Pour chercher un emploi, payer ses impôts, trouver un logement, prendre un rendez-vous médical ou tout simplement s’informer, il est difficile aujourd’hui de se passer d’Internet. Pourtant, certains citoyens – ni des marginaux, ni des rebelles – ne vont que rarement sur le web et se déclarent mal à l’aise avec le numérique. Ces « illettrés » du numérique, qui ont des difficultés à utiliser les nouvelles technologies, représentent une part non négligeable de la population.

L’illectronisme – pour illettrisme numérique –, est l’impossibilité de se servir des outils informatiques, notamment des sites internet, par manque de connaissances sur le sujet. Il toucherait

15 % de personnes en France, selon les chiffres officiels, alors que, dans le pays, le nombre d’illettrés est estimé à 7 %. Une récente étude CSA pour le Syndicat de la presse sociale (SPS) révèle que près d’un quart des Français se sentent « mal à l’aise avec le numérique ».

L’accès au numérique : un droit pour tous

Même si les plus de 70 ans sont un peu plus nombreux que les autres à avoir du mal à se servir d’Internet, l’illectronisme est un phénomène plus largement répandu qu’on pourrait le croire. De plus, beaucoup n’osent pas toujours avouer leurs difficultés ou leurs réticences.

« Cette étude a permis de mettre des chiffres sur des intuitions, explique Philippe Marchal, le président du SPS. Nous avons quand même été surpris par le fait que cela touchait toutes les régions, urbaines ou rurales, les hommes comme les femmes, et toutes les catégories socioprofessionnelles, y compris des cadres supérieurs. »

Les jeunes, eux aussi, se trouvent parfois désemparés lorsque l’utilisation d’internet devient moins ludique.

« Parmi les jeunes, 15 % sont aussi en retrait par rapport à Internet. Même s’ils surfent apparemment facilement sur le web, ils y font presque toujours la même chose et n’utilisent en réalité qu’une faible partie des possibilités du numérique. » précise P. Marchal.

Loin d’être hostile au progrès, le SPS s’inquiète néanmoins et pointe le risque d’exclusion sociale d’une partie de la population.

« Trop de personnes restent sur les côtés, regrette Philippe Marchal. Certains se découragent et finissent par renoncer à une démarche, une requête, un droit. »

Décomplexer et « décomplexifier »

Dans une société qui vit à l’heure du digital, ne pas savoir utiliser les outils numériques est un véritable handicap au quotidien. Pour compenser le manque de compétences en informatique, apprendre à ces personnes démunies à envoyer des e-mails, à faire des démarches sur internet, à commander un produit, etc., des initiatives voient le jour un peu partout en France.

L’association Emmaüs, par exemple, permet aux plus défavorisés d’accéder aux services en ligne par le biais du programme Emmaüs Connect et, depuis plusieurs mois, initie aussi un public plus large via des ateliers pratiques pour accompagner ceux qui débutent sur la toile.

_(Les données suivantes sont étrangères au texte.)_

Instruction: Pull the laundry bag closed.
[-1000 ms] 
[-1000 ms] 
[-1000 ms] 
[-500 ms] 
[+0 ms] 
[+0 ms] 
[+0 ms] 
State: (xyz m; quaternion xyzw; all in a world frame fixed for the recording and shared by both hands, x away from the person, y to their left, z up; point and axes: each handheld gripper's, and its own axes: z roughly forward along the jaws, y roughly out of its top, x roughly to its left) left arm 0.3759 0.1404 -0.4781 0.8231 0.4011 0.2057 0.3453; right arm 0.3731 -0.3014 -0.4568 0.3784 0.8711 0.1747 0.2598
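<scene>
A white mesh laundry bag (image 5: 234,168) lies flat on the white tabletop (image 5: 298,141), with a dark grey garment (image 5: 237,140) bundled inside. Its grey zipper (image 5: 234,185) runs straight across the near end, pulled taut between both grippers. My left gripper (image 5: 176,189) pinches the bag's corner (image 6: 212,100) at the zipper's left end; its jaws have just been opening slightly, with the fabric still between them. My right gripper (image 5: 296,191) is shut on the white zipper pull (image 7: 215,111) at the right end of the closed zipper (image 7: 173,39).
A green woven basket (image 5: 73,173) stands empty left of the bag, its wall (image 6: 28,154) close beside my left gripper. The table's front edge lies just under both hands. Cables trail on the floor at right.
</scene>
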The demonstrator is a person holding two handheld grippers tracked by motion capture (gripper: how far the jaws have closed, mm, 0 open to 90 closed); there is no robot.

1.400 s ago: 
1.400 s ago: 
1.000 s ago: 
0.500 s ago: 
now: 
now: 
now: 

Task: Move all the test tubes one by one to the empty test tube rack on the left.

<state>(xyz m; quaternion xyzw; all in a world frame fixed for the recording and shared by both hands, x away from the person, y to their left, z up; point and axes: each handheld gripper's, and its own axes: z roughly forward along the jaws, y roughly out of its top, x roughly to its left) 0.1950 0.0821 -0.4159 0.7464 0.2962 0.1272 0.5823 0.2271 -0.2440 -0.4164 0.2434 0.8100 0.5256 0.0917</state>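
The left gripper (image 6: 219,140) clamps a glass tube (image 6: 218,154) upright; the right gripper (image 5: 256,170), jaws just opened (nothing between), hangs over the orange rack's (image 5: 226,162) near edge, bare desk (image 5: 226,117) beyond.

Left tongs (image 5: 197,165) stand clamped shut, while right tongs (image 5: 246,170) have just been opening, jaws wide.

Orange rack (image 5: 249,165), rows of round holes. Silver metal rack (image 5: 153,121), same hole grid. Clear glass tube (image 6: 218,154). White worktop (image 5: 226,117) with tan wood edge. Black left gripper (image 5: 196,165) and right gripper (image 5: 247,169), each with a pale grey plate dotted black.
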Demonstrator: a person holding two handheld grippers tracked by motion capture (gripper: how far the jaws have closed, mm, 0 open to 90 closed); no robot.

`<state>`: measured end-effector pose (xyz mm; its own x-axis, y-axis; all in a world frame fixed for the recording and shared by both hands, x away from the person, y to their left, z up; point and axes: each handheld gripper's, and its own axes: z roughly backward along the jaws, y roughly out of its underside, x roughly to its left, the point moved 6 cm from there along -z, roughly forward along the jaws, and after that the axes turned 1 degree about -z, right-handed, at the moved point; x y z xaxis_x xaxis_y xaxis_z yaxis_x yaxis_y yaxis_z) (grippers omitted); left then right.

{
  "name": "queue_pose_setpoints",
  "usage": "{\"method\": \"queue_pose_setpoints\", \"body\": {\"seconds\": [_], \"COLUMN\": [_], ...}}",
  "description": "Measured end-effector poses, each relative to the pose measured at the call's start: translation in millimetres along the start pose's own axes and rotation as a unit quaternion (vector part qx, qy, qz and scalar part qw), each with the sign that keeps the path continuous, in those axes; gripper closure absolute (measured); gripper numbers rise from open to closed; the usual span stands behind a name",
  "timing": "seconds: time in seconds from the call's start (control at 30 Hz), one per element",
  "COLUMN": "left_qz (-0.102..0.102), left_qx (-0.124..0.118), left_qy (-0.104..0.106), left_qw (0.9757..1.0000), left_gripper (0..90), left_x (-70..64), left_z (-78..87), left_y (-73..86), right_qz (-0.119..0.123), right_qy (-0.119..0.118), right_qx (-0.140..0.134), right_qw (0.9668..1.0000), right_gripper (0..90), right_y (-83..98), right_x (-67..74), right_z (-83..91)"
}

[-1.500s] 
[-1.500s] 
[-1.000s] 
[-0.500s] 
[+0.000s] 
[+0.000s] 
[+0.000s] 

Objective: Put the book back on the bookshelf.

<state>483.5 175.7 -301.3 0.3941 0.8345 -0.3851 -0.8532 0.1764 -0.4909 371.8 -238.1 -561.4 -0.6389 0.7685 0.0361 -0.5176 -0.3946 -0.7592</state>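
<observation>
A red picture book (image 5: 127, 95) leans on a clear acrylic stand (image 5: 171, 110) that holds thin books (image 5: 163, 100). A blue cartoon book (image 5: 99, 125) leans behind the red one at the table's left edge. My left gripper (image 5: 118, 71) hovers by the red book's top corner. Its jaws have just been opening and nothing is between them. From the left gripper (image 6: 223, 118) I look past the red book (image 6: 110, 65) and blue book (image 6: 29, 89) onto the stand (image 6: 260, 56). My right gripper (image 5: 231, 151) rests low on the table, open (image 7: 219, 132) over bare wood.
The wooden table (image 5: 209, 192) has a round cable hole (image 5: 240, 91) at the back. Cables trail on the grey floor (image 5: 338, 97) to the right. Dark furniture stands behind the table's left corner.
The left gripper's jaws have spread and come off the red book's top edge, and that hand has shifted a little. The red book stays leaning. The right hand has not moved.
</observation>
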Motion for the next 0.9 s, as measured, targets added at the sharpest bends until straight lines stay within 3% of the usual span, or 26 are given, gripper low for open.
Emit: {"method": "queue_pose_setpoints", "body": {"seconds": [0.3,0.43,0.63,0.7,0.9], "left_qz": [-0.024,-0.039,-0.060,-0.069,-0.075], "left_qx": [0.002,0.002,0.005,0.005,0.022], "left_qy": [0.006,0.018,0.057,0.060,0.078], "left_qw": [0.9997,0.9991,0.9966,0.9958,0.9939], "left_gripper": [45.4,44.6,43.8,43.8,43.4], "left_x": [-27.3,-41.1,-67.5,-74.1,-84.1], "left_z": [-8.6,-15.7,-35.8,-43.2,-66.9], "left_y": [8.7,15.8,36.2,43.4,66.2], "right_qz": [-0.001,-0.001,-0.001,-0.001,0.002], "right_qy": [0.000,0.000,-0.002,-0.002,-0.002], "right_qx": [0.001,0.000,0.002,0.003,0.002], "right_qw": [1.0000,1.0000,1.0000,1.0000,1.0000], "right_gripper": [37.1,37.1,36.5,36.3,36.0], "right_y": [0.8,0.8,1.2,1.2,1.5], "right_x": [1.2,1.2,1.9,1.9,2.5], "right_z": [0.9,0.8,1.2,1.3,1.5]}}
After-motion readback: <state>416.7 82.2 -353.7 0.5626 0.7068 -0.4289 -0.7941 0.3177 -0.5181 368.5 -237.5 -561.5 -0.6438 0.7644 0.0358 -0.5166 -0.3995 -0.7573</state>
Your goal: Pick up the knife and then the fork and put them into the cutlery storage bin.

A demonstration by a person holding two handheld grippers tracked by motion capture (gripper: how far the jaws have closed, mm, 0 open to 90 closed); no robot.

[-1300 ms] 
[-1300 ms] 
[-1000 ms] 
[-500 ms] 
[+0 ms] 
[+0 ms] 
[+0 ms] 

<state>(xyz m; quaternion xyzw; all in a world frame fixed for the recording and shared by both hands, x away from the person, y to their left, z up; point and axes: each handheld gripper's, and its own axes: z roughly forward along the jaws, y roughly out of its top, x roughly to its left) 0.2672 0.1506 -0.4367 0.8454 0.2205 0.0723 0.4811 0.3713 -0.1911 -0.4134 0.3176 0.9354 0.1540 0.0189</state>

Pôle Emploi, les départements, les mairies, les associations… ont également mis en place des formations pour que tous puissent enfin être autonomes et naviguer sans peine dans le monde du digital.
Il s’agit là d’un début de solution qui ne va malheureusement pas permettre à tous de se mettre à niveau. Le monde numérique reste encore compliqué. Bien souvent, la construction et l’ergonomie des sites internet ne rend pas facile la navigation.

Par cette étude, le SPS a souhaité alerter les pouvoirs publics, l’opinion publique et les acteurs du monde digital. Un colloque intitulé « Treize millions de personnes exclues du numérique : des idées pour agir » s’est déroulé à l’Assemblée nationale le 3 octobre dernier avec des spécialistes du sujet. In fine, un guide des bonnes pratiques devrait permettre de simplifier et de clarifier les sites et leur architecture, pour faciliter l’accès à internet à tout le monde.